Research Data Management Resources

What is Data Cleaning?

Data cleaning is the process of detecting, diagnosing, and editing faulty data. Data analysis is the process of systematically applying statistical and/or logical techniques to describe and illustrate, condense and recap, and evaluate data. 

OpenRefine

OpenRefine is a tool that helps with messy data by allowing you to clean it in a variety of ways. A good introduction document was created by Owen Stephens on behalf of the British library.

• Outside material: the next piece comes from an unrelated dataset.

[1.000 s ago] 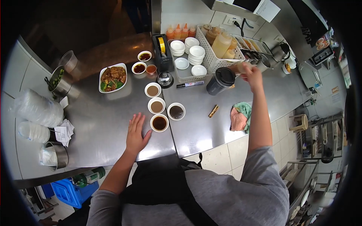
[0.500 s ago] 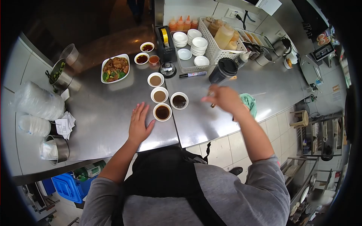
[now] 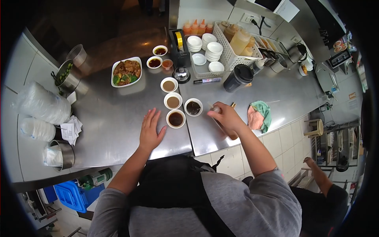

The Louisiana State Library has a helpful presentation, and the University of Maryland CASCI also has a tutorial showing how to perform basic cleaning tasks. For more in-depth tutorials, OpenRefine curates a list of tutorials

Tabula

Tabula is a tool that can extract data from PDFs and convert it to spreadsheet format. Media Hack has a series of video tutorials on using the tool, and Northeastern University has a written tutorial on extracting tables. 

R

R is a free, open-source programming language that can be useful for data analysis in a variety of ways, from statistical analysis to data visualization. Data Camp has a free introductory course to using the software,  and Computerworld has a written beginner's introduction. For more in-depth help, and to answer specific uses of R, try one of two open-access books; R for Data Science by O'Reilly Media or R for Beginners by Emmanuel Paradis. You can also use Skillsport for Skillsoft Books to find books amd videos to learn more about R. 

Python

Python is a programming language that can perform a variety of functions. Drexel Libraries has a very thorough library guide on with many resources. Data Camp offers a free "Intro to Python for Data Science" class. For more in-depth help, and to answer specific uses of Python, try The Python Tutorial or one of the many tutorials listed on this Learning Python webpage.  You can also use Skillsport for Skillsoft Books to find books amd videos to learn more about Python.

SPSS

SPSS is software used for statistical analysis, and can be downloaded from Drexel IT. There is a full video course created by Research by Design you may find helpful. Kent State University has a comprehensive guide to using SPSS, and Barnard College produced an introductory document that details how to do a variety of specific functions in the software.The website SPSS Tutorials also has a variety of beginner tutorials, and more!